La economía estadounidense experimenta una situación inusual: un acelerado crecimiento de los precios. En circunstancias normales, el banco central de aquel país estaría elevando las tasas de interés para "enfriar" la economía sin provocar una recesión. Aunque el presidente de la Fed ha hablado en ese sentido, el debate político ha ido en otra dirección, animado esencialmente por un choque de percepciones: algunos estiman que se trata de un fenómeno transitorio, producto de la disrupción provocada por la pandemia sobre la producción y las cadenas de suministro, en tanto que otros lo observan como un fenómeno estructural que debe ser atacado de raíz para evitar un estancamiento posterior, como el que ocurrió en la década de los setenta. Para los primeros lo conducente sería introducir controles de precios; para los segundos la respuesta debiera ser de carácter monetario (tasas de interés). Lo que haga el banco central repercutirá directamente sobre la estabilidad cambiaria mexicana.

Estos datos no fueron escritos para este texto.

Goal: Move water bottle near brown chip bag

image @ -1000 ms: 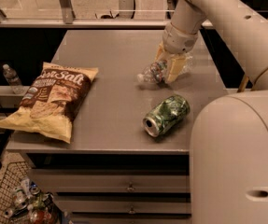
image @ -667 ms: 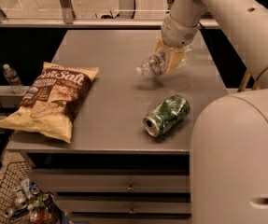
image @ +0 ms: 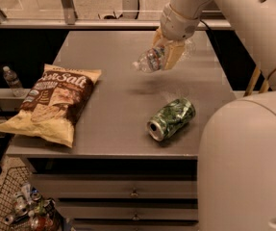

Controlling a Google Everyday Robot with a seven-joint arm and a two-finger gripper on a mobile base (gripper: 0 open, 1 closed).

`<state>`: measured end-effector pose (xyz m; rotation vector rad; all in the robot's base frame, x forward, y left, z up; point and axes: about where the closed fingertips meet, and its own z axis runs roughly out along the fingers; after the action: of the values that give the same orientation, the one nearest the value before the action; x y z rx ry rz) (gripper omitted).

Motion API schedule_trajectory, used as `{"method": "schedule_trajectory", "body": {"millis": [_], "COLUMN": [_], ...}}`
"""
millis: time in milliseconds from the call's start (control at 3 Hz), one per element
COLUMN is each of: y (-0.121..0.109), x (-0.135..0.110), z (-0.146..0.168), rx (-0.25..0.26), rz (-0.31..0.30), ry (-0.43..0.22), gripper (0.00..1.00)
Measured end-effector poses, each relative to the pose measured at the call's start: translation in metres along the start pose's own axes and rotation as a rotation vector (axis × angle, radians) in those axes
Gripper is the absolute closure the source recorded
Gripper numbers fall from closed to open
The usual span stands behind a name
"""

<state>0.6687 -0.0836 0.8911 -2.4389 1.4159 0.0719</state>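
The water bottle (image: 150, 59) is a small clear ribbed bottle with a red-and-blue label band, held on its side in the air above the table's middle, cap end pointing left. My gripper (image: 167, 52) is shut on the water bottle, its tan fingers (image: 172, 55) clamped over the bottle's right part. A faint shadow lies on the table below it. The brown chip bag (image: 53, 102), dark brown with "Sea Salt" lettering and tan-yellow ends, lies flat at the table's left front, well to the left of and below the bottle.
A crushed green can (image: 170, 119) lies on its side at the front middle of the grey table (image: 113, 109). A small white-capped bottle (image: 11, 78) stands beyond the left edge. A wire basket of cans (image: 22, 206) sits on the floor. My white body (image: 245, 162) fills the right foreground.
My gripper has lifted the water bottle off the table and carried it a little to the left. The chip bag and the green can have not moved.
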Motion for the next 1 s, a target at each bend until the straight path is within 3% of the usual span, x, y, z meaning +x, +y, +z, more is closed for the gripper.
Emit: {"method": "schedule_trajectory", "body": {"millis": [333, 667, 1000], "y": [-0.013, -0.028, -0.034], "x": [-0.022, -0.066, -0.103], "z": [0.004, 0.009, 0.028], "rx": [0.014, 0.002, -0.046], "rz": [-0.082, -0.235, -0.359], "ry": [0.011, 0.042, 0.050], "gripper": [1.00, 1.00, 1.00]}}
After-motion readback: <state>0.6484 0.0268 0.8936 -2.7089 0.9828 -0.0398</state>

El punto de fondo es que nos encontramos en un momento particularmente delicado, ante potenciales turbulencias por parte de variables que podrían impactar la estabilidad del país justamente en el momento en que atiza el proceso de sucesión presidencial. Las empresas automotrices actuarán según la manera en que les pudiera impactar la potencial reforma eléctrica, en tanto que la Federal Reserve hará lo propio en su ámbito de autoridad. Ninguno de los dos contemplará el impacto que sus decisiones tengan sobre México.
Lo que es seguro es que, en su afán dogmático por alterar el régimen existente en materia eléctrica, el Gobierno mexicano está jugando con fuego por no querer entender las enormes consecuencias destructivas que eso entrañaría para la economía mexicana y para la estabilidad del país.